:: DATA ::
▼▼▼

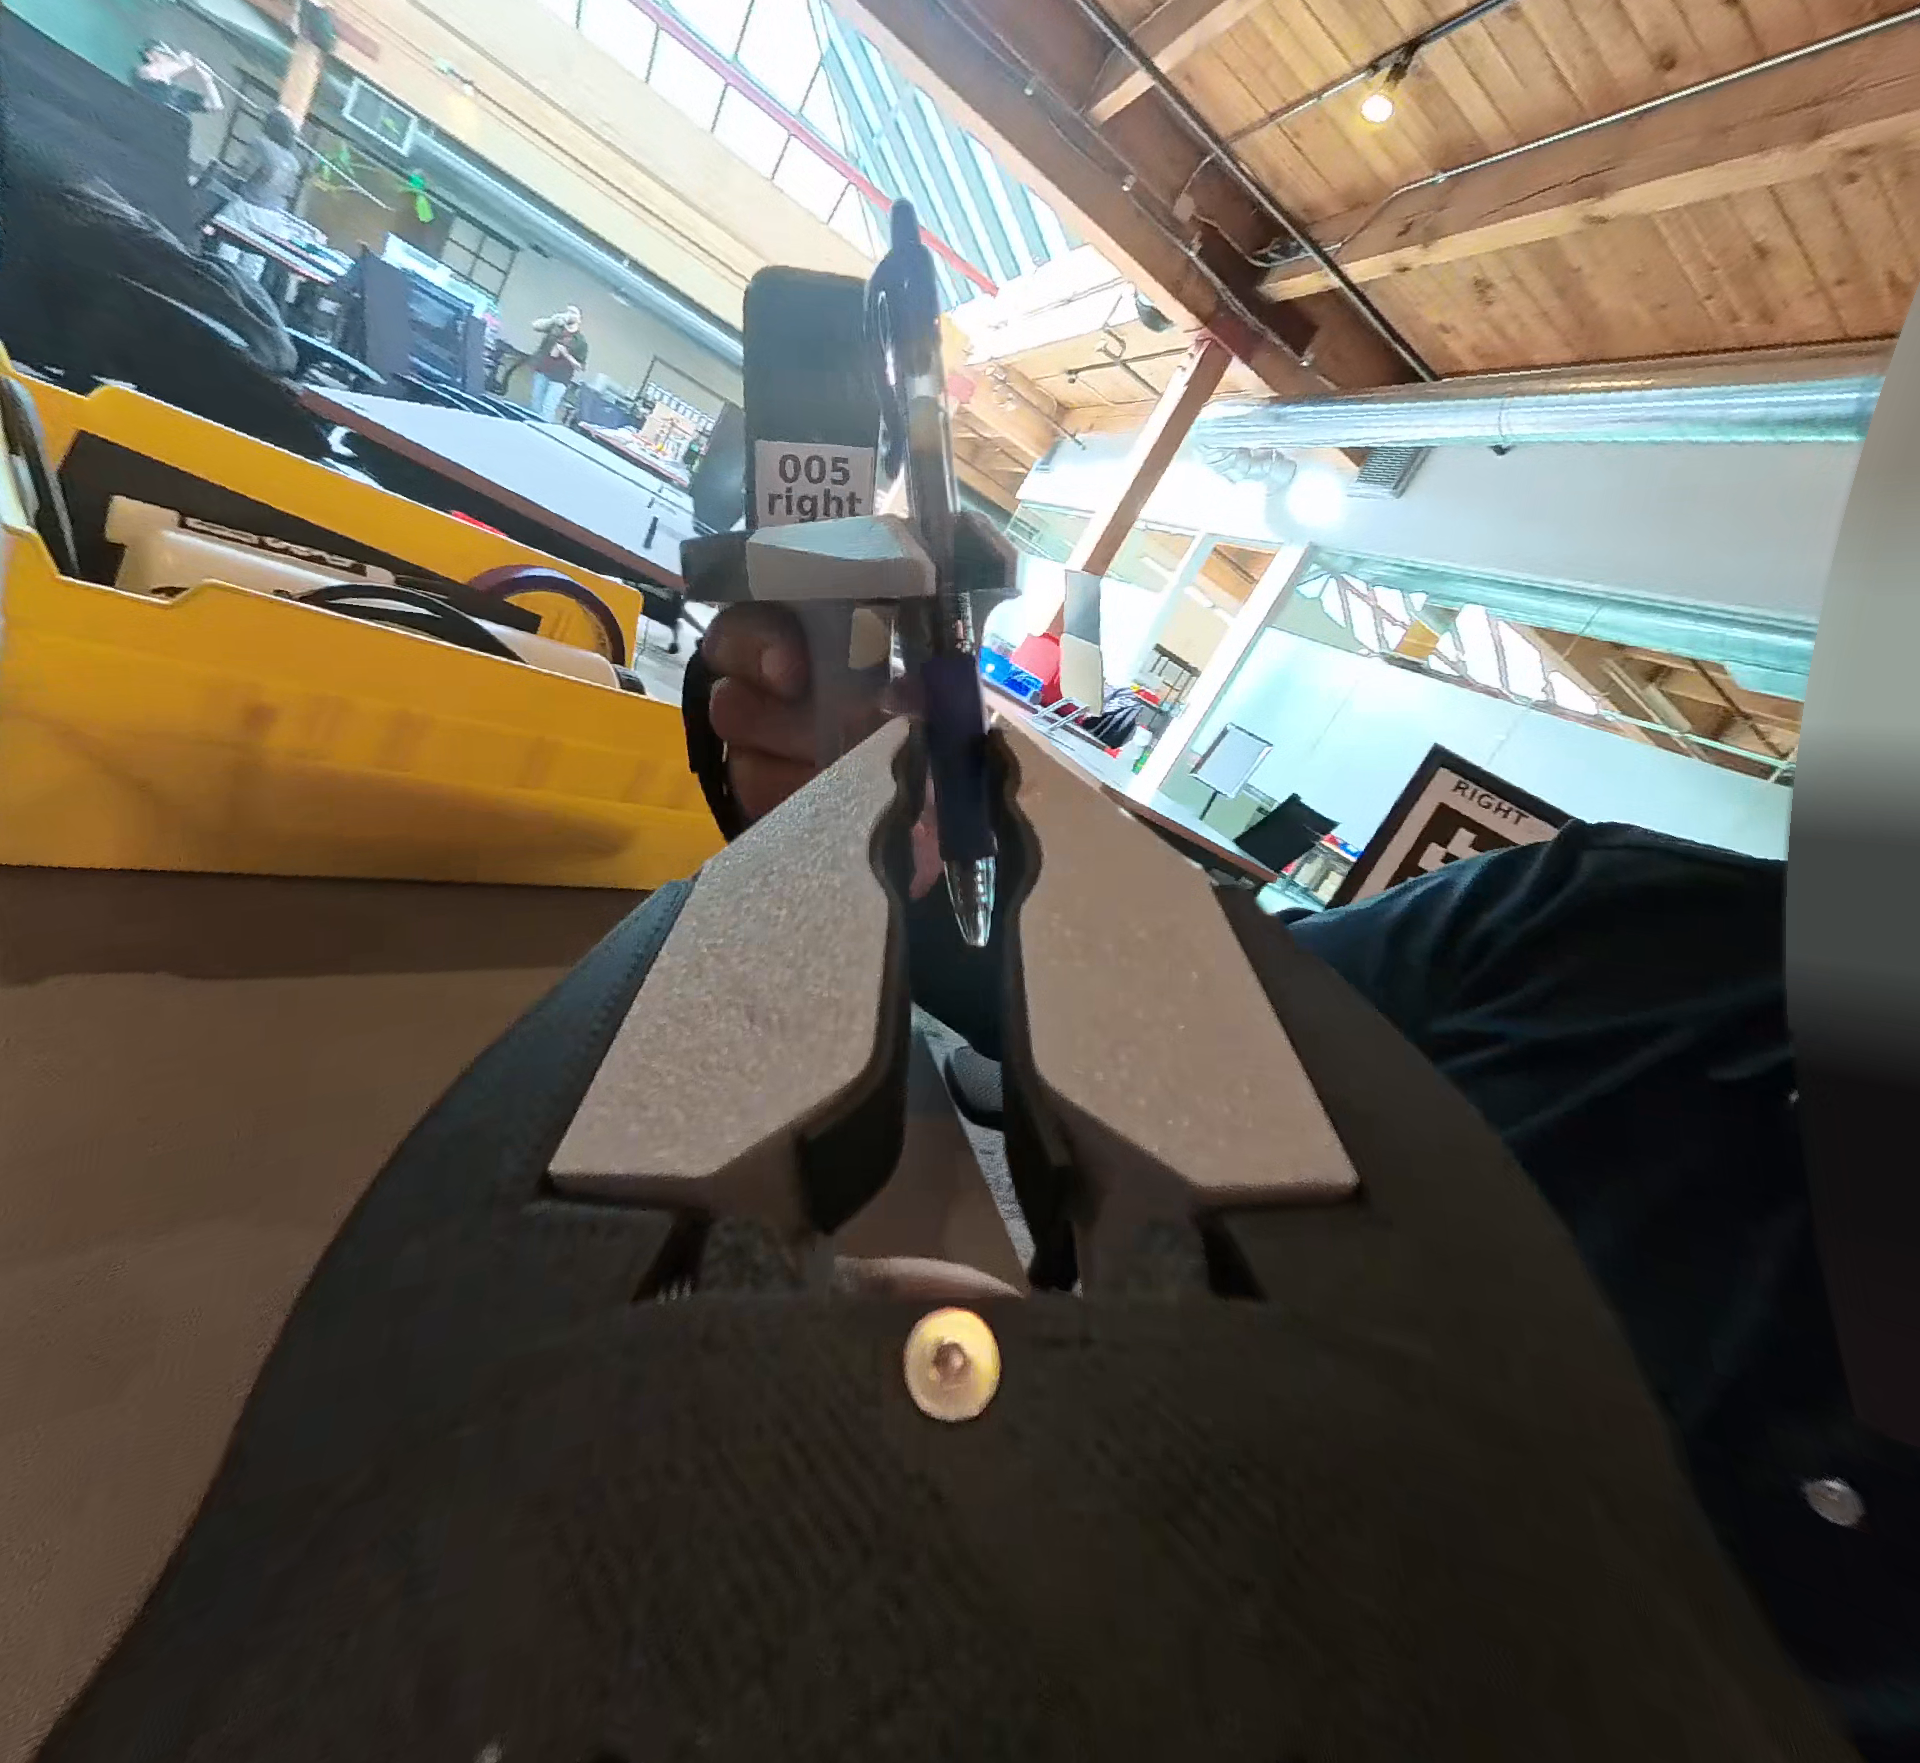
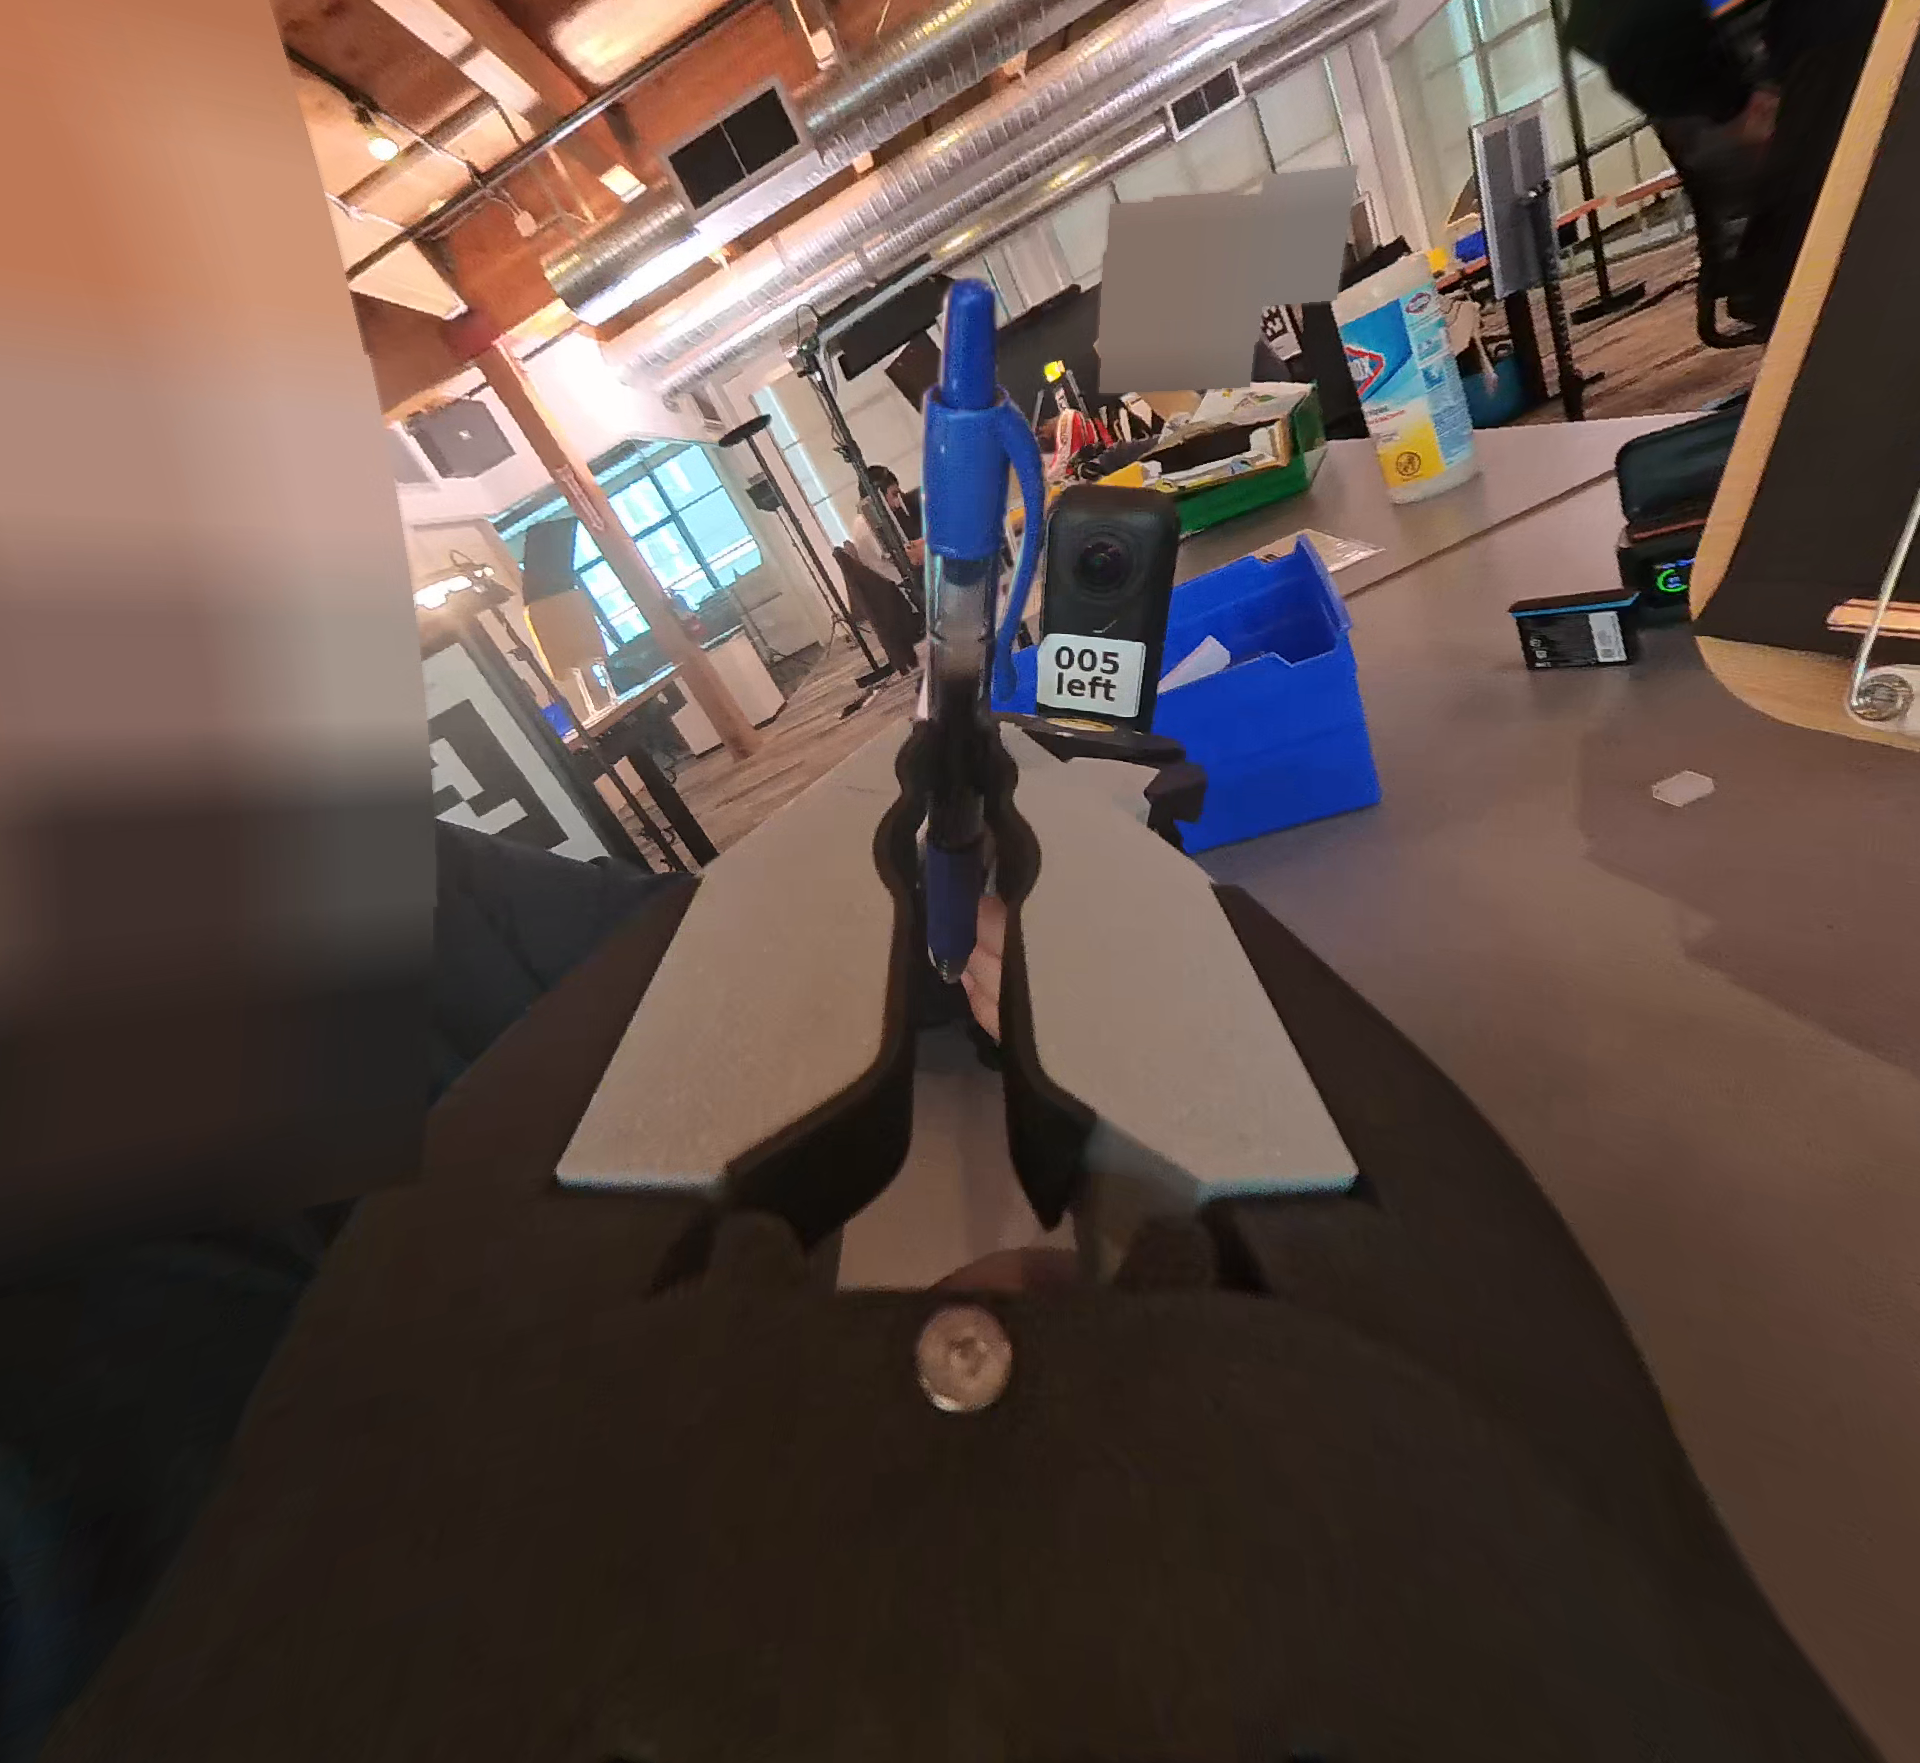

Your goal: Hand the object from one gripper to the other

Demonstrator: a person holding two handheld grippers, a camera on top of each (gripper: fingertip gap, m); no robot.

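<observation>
A blue click pen (image 1: pixel 925 425) stands upright, tip down, between the two grippers, which face each other above the table. My left gripper (image 1: pixel 956 768) is shut on the pen's dark rubber grip near the tip. My right gripper (image 1: pixel 940 570) shows just beyond it, its fingers closed on the pen's barrel. In the right wrist view the pen (image 2: pixel 966 466) rises from my right gripper (image 2: pixel 956 778), whose fingers close around the lower barrel. The left gripper (image 2: pixel 961 685) shows right behind it on the pen, with its camera (image 2: pixel 1107 570).
A yellow bin (image 1: pixel 312 757) with tape and cables stands on the brown table (image 1: pixel 208 1090) at the left. A person's dark sleeve (image 1: pixel 1558 986) is at the right. A blue bin (image 2: pixel 1278 726), a wipes canister (image 2: pixel 1413 383), a small black box (image 2: pixel 1574 633) and a wood-edged board (image 2: pixel 1818 363) are on the grey table. My left and right fingertips are right by each other.
</observation>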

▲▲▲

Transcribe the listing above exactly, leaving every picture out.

:: WORKED SOLUTION ::
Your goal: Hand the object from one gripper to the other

Demonstrator: a person holding two handheld grippers, a camera on top of each (gripper: fingertip gap, m); no robot.

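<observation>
A blue click pen (image 1: pixel 925 425) stands upright, tip down, between the two grippers, which face each other above the table. My left gripper (image 1: pixel 956 768) is shut on the pen's dark rubber grip near the tip. My right gripper (image 1: pixel 940 570) shows just beyond it, its fingers closed on the pen's barrel. In the right wrist view the pen (image 2: pixel 966 466) rises from my right gripper (image 2: pixel 956 778), whose fingers close around the lower barrel. The left gripper (image 2: pixel 961 685) shows right behind it on the pen, with its camera (image 2: pixel 1107 570).
A yellow bin (image 1: pixel 312 757) with tape and cables stands on the brown table (image 1: pixel 208 1090) at the left. A person's dark sleeve (image 1: pixel 1558 986) is at the right. A blue bin (image 2: pixel 1278 726), a wipes canister (image 2: pixel 1413 383), a small black box (image 2: pixel 1574 633) and a wood-edged board (image 2: pixel 1818 363) are on the grey table. My left and right fingertips are right by each other.
</observation>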

With this, the exercise is finished.